Grafana LGTM Stack Setup Example¶
This example demonstrates how to set up and configure the Grafana LGTM Stack (Loki, Grafana, Tempo, Mimir) with OpenTelemetry Collector for a cost-effective, comprehensive observability solution.
Overview¶
The Grafana LGTM Stack provides a complete observability platform:
- Loki: Log aggregation system (similar to Prometheus but for logs)
- Grafana: Visualization and dashboarding platform
- Tempo: Distributed tracing backend
- Mimir: Long-term metrics storage (Prometheus-compatible)
This stack is designed to be:
- Cost-effective: Open-source, efficient storage
- Scalable: Handles high-volume telemetry
- Integrated: All components work seamlessly together
- OpenTelemetry-native: Built for OpenTelemetry from the ground up
Prerequisites¶
- Docker Desktop installed and running
- At least 8GB of available RAM (LGTM stack is resource-intensive)
- Ports available: 3000 (Grafana), 3100 (Loki), 3200 (Tempo), 9009 (Mimir)

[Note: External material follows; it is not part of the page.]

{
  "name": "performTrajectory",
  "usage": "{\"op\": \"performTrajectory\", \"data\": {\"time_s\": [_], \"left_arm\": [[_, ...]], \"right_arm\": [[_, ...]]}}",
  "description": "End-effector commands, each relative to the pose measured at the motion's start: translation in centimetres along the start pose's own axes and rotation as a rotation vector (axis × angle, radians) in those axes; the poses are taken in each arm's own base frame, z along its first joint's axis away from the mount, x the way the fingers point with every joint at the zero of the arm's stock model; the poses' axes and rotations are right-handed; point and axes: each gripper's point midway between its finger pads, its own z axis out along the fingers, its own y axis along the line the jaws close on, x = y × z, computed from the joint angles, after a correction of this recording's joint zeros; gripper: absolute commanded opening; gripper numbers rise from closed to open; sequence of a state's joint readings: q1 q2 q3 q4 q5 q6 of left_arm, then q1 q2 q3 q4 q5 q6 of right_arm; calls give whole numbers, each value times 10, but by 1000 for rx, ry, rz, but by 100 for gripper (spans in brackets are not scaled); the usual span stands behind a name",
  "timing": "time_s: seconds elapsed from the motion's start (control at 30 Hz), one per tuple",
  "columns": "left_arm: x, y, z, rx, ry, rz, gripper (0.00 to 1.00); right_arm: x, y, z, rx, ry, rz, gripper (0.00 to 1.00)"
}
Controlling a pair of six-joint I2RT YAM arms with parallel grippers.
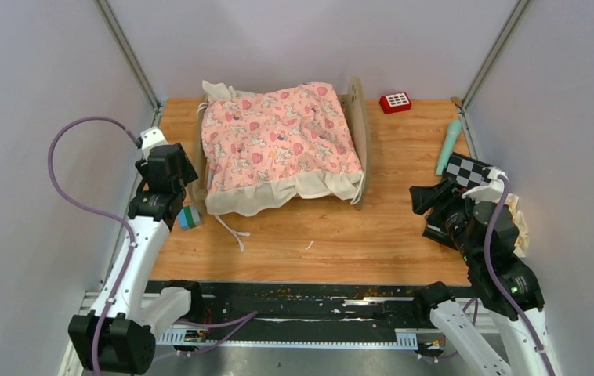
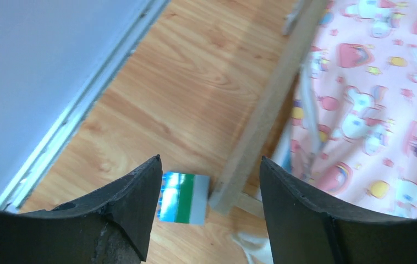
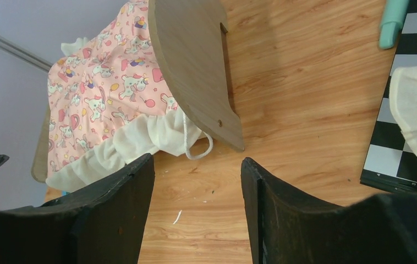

Step 1: Enable LGTM Stack Configuration¶
Update your application configuration (e.g., appsettings.json):
{
"ObservabilityStack": {
"Mode": "OtelCollector",
"CollectorEndpoint": "http://otel-collector:4317"
},
"ObservabilityBackend": {
"EnabledBackends": ["GrafanaLGTM"],
"GrafanaLGTM": {
"LokiEndpoint": "http://loki:3100",
"TempoEndpoint": "http://tempo:3200",
"MimirEndpoint": "http://mimir:9009",
"GrafanaEndpoint": "http://grafana:3000"
}
}
}
Step 2: Start the LGTM Stack¶
# Navigate to Docker Compose directory
cd <your-docker-compose-directory>
# Start LGTM stack and collector
docker-compose up -d loki grafana tempo mimir otel-collector
Docker Compose Configuration¶
Example docker-compose.yml for LGTM stack:
version: '3.8'
services:
# Loki - Log aggregation
loki:
image: grafana/loki:latest
ports:
- "3100:3100"
command: -config.file=/etc/loki/local-config.yaml
volumes:
- loki-data:/loki
# Grafana - Visualization
grafana:
image: grafana/grafana:latest
ports:
- "3000:3000"
environment:
- GF_AUTH_ANONYMOUS_ENABLED=true
- GF_AUTH_ANONYMOUS_ORG_ROLE=Admin
volumes:
- grafana-data:/var/lib/grafana
depends_on:
- loki
- tempo
- mimir
# Tempo - Distributed tracing
tempo:
image: grafana/tempo:latest
ports:
- "3200:3200"
- "4317:4317" # OTLP gRPC
- "4318:4318" # OTLP HTTP
command: ["-config.file=/etc/tempo/tempo.yaml"]
volumes:
- tempo-data:/var/tempo
# Mimir - Metrics storage
mimir:
image: grafana/mimir:latest
ports:
- "9009:9009"
- "8080:8080"
command: ["-config.file=/etc/mimir/mimir.yaml"]
volumes:
- mimir-data:/data
# OpenTelemetry Collector
otel-collector:
image: otel/opentelemetry-collector-contrib:latest
ports:
- "4317:4317" # OTLP gRPC
- "4318:4318" # OTLP HTTP
volumes:
- ./otel-collector-config-lgtm.yaml:/etc/otelcol/config.yaml
depends_on:
- loki
- tempo
- mimir
volumes:
loki-data:
grafana-data:
tempo-data:
mimir-data:
Step 3: Configure OpenTelemetry Collector¶
Create otel-collector-config-lgtm.yaml:
receivers:
otlp:
protocols:
grpc:
endpoint: 0.0.0.0:4317
http:
endpoint: 0.0.0.0:4318
processors:
batch:
timeout: 1s
send_batch_size: 1024
memory_limiter:
limit_mib: 400
spike_limit_mib: 100
check_interval: 5s
resource:
attributes:
- key: service.name
value: MyApplication
action: upsert
- key: deployment.environment
value: ${ENVIRONMENT:production}
action: upsert
exporters:
# Loki for logs
loki:
endpoint: http://loki:3100
labels:
resource:
service.name: "service_name"
deployment.environment: "deployment_environment"
attributes:
http.method: "http_method"
http.status_code: "http_status_code"
# Tempo for traces
otlp/tempo:
endpoint: tempo:3200
tls:
insecure: true
# Prometheus Remote Write for Mimir (metrics)
prometheusremotewrite:
endpoint: http://mimir:9009/api/v1/push
external_labels:
cluster: production
environment: ${ENVIRONMENT:production}
service:
pipelines:
traces:
receivers: [otlp]
processors: [memory_limiter, resource, batch]
exporters: [otlp/tempo]
metrics:
receivers: [otlp]
processors: [memory_limiter, resource, batch]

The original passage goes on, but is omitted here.